El espectáculo, sin embargo, aun no terminó. Ángel se puso de pie y acercó su pene a la cara de Julián. El cura, con el pene ya flácido y dispuesto a devolver el placer que le había dado, abrió la boca y suavemente dejó que entrara hasta que su nariz rozó el pubis de Ángel. La visión de aquel pene perfecto con su glande completamente libre y su tronco apuntando hacia el cielo rozando los carnosos labios de Julián y entrando en su caliente boca me volvió a excitar. Julián colocó sus manos sobre las nalgas de Ángel, que estaban cubiertas por una ligera capa de resplandeciente vello, y comenzó a deslizar su boca a lo largo del pene. Lentamente, Julián dejaba que el pene saliese casi por completo y se lo volvía a meter igual de despacio, dándole tiempo a la lengua para que pudiese acariciarlo completamente. Poco a poco, el ritmo fue aumentando y, de igual manera como hizo Julián antes, Ángel comenzó a reprimir mal sus gemidos. Mientras que la cara del cura reflejaba la entrega característica de su profesión, la de Ángel mostraba un gran placer. La mano de Ángel que quedaba más lejos de mí acariciaba pasionalmente el cuello y el omoplato de Julián como intentando empaparse de la suavidad de la piel que tocaba. Su boca permanecía abierta para recuperar el aire que perdía más rápido. Aquello, como le hubiese pasado a cualquiera en su lugar, le estaba gustando mucho. Y todavía le gustó más cuando Julián aumentó el ritmo de lo que hacía. Su cara se desencajó y, poco tiempo después, llegó también al orgasmo.
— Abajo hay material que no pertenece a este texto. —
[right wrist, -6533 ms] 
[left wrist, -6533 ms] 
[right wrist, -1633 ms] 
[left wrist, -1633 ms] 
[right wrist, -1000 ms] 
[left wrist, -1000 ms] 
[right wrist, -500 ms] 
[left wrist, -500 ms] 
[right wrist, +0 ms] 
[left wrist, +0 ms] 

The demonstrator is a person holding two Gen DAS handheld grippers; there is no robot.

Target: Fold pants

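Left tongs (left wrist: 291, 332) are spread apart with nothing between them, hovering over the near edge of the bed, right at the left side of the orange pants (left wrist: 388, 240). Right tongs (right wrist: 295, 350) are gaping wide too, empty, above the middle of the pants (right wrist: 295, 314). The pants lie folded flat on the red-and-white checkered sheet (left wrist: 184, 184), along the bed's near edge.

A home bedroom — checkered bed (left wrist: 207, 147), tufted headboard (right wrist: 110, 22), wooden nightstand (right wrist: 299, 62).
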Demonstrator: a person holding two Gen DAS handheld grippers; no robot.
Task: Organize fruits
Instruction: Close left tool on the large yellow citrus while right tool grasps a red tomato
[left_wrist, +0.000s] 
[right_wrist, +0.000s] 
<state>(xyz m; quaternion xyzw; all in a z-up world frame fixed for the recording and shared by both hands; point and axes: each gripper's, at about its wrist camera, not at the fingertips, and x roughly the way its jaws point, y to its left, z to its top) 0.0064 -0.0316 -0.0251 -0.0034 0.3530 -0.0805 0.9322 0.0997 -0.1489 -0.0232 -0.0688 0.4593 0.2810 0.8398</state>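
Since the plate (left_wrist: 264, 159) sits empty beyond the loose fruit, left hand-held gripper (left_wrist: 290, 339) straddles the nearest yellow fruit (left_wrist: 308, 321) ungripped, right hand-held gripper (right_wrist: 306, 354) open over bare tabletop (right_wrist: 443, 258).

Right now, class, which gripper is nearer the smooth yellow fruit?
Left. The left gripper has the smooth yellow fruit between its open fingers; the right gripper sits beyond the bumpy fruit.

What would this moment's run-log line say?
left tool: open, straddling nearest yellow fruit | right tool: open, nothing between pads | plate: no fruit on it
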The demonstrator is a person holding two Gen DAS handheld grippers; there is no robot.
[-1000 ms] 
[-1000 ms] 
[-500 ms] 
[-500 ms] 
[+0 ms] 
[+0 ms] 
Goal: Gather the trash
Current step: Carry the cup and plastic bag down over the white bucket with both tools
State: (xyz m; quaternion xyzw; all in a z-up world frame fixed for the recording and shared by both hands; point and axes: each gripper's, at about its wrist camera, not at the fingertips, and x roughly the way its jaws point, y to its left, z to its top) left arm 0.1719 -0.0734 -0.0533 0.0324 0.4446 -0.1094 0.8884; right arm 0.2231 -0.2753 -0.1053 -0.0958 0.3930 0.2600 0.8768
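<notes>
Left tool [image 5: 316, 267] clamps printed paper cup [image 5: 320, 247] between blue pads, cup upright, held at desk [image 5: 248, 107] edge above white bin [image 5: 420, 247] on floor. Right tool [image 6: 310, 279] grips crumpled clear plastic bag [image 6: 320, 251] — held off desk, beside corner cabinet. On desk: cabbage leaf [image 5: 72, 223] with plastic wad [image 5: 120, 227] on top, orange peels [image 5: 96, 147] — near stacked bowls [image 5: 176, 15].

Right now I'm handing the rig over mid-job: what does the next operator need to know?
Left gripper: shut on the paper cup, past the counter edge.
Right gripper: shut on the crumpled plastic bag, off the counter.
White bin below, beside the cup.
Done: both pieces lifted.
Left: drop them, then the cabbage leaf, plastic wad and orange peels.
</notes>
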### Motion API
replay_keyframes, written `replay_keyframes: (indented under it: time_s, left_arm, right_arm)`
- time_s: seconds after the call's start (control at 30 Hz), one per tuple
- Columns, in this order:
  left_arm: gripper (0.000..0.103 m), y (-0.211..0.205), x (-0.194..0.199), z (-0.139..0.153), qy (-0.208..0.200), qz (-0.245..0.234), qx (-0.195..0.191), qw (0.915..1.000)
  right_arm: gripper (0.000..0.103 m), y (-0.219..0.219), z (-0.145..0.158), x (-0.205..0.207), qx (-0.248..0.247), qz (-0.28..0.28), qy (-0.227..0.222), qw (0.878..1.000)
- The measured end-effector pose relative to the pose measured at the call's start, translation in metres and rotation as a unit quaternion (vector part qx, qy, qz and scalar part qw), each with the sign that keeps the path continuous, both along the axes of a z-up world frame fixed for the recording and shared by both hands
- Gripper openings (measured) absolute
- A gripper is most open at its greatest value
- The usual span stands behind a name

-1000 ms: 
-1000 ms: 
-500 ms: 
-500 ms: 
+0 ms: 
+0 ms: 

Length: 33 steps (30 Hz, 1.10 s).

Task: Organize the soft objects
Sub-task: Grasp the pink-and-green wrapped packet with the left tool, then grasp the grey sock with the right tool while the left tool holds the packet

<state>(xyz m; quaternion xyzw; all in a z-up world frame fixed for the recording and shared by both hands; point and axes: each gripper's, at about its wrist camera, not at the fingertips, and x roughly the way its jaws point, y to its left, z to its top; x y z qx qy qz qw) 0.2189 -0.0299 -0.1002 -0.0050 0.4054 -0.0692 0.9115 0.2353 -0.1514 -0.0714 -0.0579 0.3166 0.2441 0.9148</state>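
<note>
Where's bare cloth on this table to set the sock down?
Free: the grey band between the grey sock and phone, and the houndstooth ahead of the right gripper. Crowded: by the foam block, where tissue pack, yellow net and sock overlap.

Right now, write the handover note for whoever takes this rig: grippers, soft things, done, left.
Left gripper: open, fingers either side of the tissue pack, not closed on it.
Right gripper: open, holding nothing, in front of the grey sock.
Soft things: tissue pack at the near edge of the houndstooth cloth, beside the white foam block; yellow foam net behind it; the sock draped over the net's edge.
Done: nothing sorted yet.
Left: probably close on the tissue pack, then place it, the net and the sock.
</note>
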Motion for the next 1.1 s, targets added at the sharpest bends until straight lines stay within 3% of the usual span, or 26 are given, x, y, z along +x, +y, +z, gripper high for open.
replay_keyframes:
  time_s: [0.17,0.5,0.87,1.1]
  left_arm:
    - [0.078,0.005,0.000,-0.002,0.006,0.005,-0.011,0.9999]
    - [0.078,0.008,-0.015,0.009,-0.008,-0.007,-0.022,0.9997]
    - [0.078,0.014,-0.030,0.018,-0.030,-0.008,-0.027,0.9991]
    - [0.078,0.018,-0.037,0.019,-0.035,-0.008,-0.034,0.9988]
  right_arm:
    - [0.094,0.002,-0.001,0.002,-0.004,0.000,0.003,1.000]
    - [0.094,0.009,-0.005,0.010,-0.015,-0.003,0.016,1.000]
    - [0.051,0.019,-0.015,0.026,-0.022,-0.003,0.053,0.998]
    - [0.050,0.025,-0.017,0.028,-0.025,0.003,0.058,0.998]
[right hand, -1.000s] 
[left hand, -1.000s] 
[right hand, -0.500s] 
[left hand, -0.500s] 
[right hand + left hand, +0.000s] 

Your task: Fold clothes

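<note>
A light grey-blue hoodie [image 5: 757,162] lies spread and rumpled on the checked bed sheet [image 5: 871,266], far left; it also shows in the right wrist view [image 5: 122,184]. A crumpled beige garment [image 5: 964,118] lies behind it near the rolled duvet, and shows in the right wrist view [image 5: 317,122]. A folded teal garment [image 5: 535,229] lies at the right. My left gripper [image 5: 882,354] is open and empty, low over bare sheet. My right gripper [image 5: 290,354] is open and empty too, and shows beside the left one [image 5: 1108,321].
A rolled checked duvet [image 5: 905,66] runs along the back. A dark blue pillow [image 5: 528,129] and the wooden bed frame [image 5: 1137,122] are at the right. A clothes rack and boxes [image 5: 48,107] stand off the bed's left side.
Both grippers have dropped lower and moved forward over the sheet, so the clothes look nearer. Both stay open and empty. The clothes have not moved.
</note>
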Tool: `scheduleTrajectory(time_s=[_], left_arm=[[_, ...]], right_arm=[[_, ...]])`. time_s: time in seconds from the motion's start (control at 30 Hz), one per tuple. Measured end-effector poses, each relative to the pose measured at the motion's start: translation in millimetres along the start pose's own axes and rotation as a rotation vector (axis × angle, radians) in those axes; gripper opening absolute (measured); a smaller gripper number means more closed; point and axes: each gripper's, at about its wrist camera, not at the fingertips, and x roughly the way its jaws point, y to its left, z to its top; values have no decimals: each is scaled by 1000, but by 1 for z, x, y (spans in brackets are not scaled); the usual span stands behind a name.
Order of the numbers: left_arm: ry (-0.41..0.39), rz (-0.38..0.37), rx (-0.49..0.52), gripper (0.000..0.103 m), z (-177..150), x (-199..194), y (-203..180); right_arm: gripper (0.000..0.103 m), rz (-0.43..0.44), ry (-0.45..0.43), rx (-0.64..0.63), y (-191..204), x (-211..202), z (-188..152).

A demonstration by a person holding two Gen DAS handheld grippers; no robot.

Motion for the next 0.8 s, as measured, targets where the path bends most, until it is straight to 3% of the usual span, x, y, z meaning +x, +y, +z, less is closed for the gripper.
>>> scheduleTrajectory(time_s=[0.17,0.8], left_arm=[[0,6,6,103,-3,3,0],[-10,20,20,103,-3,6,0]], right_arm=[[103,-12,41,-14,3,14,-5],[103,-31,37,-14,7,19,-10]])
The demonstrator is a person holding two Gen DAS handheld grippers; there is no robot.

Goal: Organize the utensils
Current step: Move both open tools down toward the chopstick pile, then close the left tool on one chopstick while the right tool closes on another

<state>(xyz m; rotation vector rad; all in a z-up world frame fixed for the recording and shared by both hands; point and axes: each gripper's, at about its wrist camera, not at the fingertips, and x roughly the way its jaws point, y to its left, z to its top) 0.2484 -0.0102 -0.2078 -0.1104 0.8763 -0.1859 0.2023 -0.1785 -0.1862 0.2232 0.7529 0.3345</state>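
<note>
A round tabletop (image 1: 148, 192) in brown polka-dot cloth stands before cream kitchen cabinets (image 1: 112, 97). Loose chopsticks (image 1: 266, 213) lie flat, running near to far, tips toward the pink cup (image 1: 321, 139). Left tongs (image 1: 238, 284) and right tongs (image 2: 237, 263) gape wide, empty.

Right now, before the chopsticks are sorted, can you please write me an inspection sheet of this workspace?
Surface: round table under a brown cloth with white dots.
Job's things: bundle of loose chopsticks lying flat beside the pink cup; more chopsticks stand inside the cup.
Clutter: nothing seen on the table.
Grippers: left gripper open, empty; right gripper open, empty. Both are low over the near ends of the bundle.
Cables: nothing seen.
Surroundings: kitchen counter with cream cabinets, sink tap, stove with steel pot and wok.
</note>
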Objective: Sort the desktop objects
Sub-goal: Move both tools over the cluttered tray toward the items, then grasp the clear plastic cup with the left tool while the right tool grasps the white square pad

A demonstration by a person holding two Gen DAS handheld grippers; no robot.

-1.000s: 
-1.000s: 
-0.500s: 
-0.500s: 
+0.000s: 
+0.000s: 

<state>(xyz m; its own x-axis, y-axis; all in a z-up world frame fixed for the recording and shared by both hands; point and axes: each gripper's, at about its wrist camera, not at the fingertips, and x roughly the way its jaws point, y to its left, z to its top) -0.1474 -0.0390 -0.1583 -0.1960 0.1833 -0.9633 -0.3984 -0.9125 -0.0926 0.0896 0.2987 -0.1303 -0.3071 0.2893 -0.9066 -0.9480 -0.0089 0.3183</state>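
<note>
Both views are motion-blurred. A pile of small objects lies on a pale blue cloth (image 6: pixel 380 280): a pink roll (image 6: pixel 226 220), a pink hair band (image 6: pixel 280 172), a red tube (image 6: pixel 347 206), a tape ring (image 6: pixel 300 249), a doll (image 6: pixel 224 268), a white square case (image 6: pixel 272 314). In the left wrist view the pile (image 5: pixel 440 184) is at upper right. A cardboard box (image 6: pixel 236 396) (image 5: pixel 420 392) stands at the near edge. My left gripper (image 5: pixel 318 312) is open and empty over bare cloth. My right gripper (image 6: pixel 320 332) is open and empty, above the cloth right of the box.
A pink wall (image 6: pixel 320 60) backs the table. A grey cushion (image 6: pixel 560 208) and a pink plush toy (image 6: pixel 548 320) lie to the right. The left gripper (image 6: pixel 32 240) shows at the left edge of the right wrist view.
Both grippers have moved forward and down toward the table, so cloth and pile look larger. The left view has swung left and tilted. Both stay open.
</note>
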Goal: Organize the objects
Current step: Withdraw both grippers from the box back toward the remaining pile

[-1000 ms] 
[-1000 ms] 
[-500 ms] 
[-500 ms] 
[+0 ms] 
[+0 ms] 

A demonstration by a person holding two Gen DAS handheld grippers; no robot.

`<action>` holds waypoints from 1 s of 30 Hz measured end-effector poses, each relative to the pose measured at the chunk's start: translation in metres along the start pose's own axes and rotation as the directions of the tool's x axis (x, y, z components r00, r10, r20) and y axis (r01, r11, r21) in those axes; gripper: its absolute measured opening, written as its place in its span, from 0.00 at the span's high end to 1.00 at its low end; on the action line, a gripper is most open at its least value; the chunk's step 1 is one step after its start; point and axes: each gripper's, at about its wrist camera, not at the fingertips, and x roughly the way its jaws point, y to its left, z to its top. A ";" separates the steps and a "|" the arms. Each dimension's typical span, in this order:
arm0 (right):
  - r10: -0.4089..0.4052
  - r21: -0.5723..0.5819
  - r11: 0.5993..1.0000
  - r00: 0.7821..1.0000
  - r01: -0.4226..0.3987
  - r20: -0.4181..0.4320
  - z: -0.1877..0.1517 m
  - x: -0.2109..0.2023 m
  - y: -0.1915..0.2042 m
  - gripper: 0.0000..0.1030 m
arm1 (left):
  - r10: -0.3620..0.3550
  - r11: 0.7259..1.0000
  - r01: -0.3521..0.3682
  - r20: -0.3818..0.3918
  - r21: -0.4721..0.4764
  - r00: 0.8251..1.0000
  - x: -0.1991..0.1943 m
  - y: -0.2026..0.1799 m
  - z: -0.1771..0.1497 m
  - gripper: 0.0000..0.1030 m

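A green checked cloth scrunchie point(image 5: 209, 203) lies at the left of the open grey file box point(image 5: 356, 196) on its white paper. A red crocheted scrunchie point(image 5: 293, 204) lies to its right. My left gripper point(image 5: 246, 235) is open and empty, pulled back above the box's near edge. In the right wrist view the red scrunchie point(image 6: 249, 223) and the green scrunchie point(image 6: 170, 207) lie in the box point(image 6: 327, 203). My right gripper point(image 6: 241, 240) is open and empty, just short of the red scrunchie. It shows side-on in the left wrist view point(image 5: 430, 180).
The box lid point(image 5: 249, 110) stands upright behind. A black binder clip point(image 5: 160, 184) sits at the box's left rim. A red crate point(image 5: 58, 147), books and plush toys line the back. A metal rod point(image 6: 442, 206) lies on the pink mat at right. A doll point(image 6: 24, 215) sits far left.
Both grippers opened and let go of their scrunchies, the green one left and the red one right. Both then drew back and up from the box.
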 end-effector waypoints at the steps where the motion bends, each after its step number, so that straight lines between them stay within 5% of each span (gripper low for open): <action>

Ángel quedó exhausto pero bastante feliz, se le notaba en la cara y Julián continuó lamiendo hasta que el pene se quedó completamente blando. Después, Julián se levantó y abrazó a Ángel. Los dos se fundieron en el último beso que vería aquél día y que, mas tarde, sabría que contenía en su interior el semen de Ángel. Cuando hubieron terminado, los dos se sentaron en el banco y el espectáculo se acabó.
La iglesia se sumió en el silencio hasta que Julián habló.
- Te absuelvo de todos tus pecados en el nombre del padre, del hijo y del espíritu santo.- Sentenció el cura sonriendo.- Ahora vístete y vete a casa. Ven mañana cuando anochezca y te presentaré a un amigo.
Los dos se vistieron y se alejaron de mi campo de visión. Pude oír de nuevo el sonido metálico de una cerradura y los murmullos de la despedida. La puerta se volvió a cerrar y pude escuchar claramente como alguien corría a lo largo de la iglesia. Pocos segundos después Julián abría la puerta que me escondía.
-¡Éste ya no se chiva!- Exclamó alegremente con una sonrisa de oreja a oreja.
-¿Cómo supiste quién era?
-Secreto de confesión. Dijo de la manera más profesional que pudo.
Sin embargo, su expresión cambió cuando vio mi pene totalmente tieso. Se abalanzó sobre él y aquella fue la última vez que estuvimos los dos solos en aquella iglesia.